* PROBLEM TO WORK ON *
Of the records that follow, copy only the lines from the line containing "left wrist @" to the line containing "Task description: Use", both included, exactly as written.

* DATA SUPPLIED *
···
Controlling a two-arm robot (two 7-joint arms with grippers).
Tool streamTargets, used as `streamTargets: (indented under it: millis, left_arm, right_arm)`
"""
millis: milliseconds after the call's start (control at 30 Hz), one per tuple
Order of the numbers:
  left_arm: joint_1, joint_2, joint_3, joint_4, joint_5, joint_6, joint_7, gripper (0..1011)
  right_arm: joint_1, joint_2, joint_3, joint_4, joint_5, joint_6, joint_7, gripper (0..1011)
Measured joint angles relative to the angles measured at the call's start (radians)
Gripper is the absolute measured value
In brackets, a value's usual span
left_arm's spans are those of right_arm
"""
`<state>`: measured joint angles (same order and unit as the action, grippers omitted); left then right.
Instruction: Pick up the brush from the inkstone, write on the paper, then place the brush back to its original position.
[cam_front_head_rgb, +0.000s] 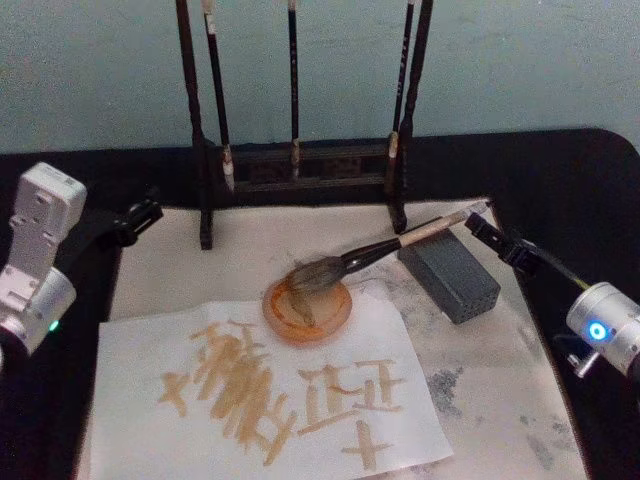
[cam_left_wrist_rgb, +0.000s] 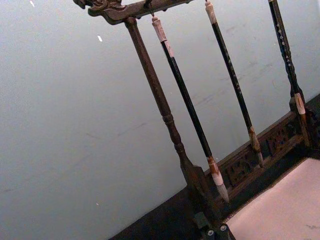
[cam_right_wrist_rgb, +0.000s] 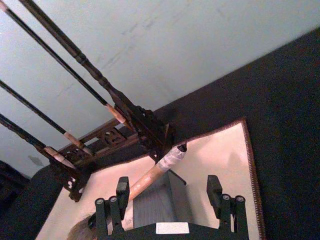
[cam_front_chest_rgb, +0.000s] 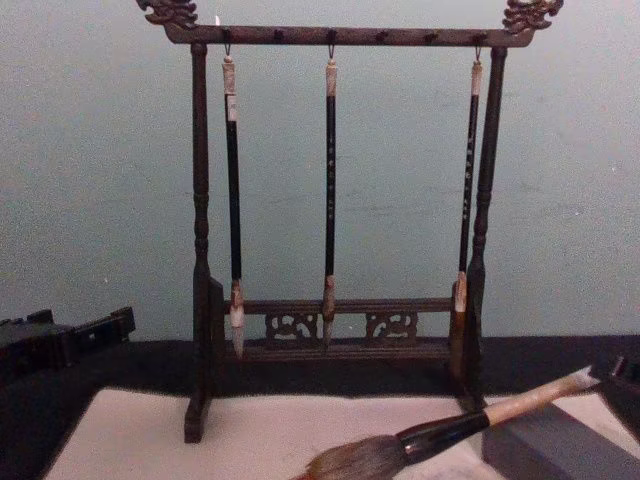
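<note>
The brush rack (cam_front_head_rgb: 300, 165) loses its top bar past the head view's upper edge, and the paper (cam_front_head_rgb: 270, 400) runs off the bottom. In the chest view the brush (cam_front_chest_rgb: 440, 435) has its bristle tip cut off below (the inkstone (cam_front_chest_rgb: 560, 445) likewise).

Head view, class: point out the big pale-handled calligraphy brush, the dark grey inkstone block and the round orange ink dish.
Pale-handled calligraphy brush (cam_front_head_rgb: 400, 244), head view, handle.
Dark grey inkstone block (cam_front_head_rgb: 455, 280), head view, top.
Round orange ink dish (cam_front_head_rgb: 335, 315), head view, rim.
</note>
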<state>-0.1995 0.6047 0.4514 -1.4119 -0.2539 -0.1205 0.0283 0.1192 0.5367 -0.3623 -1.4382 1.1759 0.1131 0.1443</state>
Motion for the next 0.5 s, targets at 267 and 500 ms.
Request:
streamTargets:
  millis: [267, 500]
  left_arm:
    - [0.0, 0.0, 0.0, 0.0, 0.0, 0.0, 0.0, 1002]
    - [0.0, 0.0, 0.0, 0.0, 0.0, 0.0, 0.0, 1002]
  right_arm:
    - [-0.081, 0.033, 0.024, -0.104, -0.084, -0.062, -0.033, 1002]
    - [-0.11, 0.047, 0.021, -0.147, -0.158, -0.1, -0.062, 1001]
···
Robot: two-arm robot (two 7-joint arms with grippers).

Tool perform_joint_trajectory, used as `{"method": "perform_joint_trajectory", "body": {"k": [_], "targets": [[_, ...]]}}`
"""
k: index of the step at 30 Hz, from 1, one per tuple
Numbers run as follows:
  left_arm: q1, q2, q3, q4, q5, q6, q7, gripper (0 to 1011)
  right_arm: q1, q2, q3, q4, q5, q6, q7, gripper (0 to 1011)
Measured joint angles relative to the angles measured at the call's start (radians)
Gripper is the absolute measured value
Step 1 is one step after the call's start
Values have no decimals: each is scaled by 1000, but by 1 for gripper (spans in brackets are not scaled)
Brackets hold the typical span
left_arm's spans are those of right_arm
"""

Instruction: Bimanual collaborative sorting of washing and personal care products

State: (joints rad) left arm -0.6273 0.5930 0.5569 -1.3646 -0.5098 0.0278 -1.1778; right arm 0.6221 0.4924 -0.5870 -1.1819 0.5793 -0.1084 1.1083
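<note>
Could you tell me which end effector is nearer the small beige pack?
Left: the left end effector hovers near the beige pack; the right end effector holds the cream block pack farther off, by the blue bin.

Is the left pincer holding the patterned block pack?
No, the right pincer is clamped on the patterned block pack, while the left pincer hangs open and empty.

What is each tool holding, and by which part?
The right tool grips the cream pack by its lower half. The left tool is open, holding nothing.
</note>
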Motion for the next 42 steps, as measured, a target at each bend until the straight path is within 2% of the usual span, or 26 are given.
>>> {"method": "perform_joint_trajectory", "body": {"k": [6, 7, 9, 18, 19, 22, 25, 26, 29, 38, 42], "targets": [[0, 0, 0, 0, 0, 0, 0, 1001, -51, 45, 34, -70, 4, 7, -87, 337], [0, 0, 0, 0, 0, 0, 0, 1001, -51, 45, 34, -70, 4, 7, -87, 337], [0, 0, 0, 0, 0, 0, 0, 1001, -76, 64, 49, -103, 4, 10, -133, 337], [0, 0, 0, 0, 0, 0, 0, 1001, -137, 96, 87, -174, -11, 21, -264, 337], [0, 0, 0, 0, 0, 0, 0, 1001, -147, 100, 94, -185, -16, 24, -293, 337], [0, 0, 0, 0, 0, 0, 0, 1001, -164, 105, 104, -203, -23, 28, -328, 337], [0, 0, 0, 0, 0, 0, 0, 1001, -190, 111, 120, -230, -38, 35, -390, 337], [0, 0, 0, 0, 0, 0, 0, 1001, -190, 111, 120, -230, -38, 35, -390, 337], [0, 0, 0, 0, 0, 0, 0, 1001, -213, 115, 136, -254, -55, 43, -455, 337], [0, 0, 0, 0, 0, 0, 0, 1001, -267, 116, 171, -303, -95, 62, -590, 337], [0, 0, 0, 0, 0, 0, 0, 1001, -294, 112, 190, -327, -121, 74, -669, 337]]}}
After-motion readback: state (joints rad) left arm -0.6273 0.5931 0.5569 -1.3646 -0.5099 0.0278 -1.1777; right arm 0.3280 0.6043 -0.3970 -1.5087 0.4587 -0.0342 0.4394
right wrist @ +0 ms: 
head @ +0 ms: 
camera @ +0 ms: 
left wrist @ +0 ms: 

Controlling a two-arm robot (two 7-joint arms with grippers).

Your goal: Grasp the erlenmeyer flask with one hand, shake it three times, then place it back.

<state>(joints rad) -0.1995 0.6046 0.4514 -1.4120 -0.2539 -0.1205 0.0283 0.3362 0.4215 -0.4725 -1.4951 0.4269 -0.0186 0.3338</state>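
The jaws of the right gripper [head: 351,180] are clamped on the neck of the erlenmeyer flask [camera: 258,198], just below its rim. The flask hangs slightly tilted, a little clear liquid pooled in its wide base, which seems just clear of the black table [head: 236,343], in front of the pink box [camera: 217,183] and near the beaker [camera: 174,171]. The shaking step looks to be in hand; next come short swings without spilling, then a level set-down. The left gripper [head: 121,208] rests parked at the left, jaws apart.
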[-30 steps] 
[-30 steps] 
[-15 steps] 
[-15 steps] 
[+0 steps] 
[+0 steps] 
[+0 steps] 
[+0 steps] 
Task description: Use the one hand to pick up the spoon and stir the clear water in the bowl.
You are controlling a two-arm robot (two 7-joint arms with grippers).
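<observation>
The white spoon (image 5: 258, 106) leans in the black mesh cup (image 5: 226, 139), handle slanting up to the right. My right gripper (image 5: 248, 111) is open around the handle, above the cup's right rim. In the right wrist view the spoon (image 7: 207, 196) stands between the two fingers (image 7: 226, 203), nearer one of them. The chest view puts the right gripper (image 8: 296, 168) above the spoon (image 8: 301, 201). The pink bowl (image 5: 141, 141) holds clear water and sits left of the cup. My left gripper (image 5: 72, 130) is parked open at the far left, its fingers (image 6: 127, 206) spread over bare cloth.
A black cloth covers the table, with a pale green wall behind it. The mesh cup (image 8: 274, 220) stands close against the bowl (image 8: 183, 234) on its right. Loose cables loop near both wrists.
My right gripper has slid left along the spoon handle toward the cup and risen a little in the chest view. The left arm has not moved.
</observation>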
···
* ANSWER BELOW *
left wrist @ +0 ms: 

Controlling a two-arm robot (two 7-joint arms with grippers).

Your goal: Grasp the erlenmeyer flask with one hand, shake it three times, then place it back.

<state>(joints rad) -0.1995 0.6046 0.4514 -1.4120 -0.2539 -0.1205 0.0283 0.3362 0.4215 -0.4725 -1.4951 0.4269 -0.0186 0.3338</state>
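The jaws of the right gripper [head: 351,180] are clamped on the neck of the erlenmeyer flask [camera: 258,198], just below its rim. The flask hangs slightly tilted, a little clear liquid pooled in its wide base, which seems just clear of the black table [head: 236,343], in front of the pink box [camera: 217,183] and near the beaker [camera: 174,171]. The shaking step looks to be in hand; next come short swings without spilling, then a level set-down. The left gripper [head: 121,208] rests parked at the left, jaws apart.
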[-30 steps] 
[-30 steps] 
[-15 steps] 
[-15 steps] 
[+0 steps] 
[+0 steps] 
[+0 steps] 
[+0 steps] 
Task description: Use the one hand to pick up the spoon and stir the clear water in the bowl.

There is no more output for this exercise.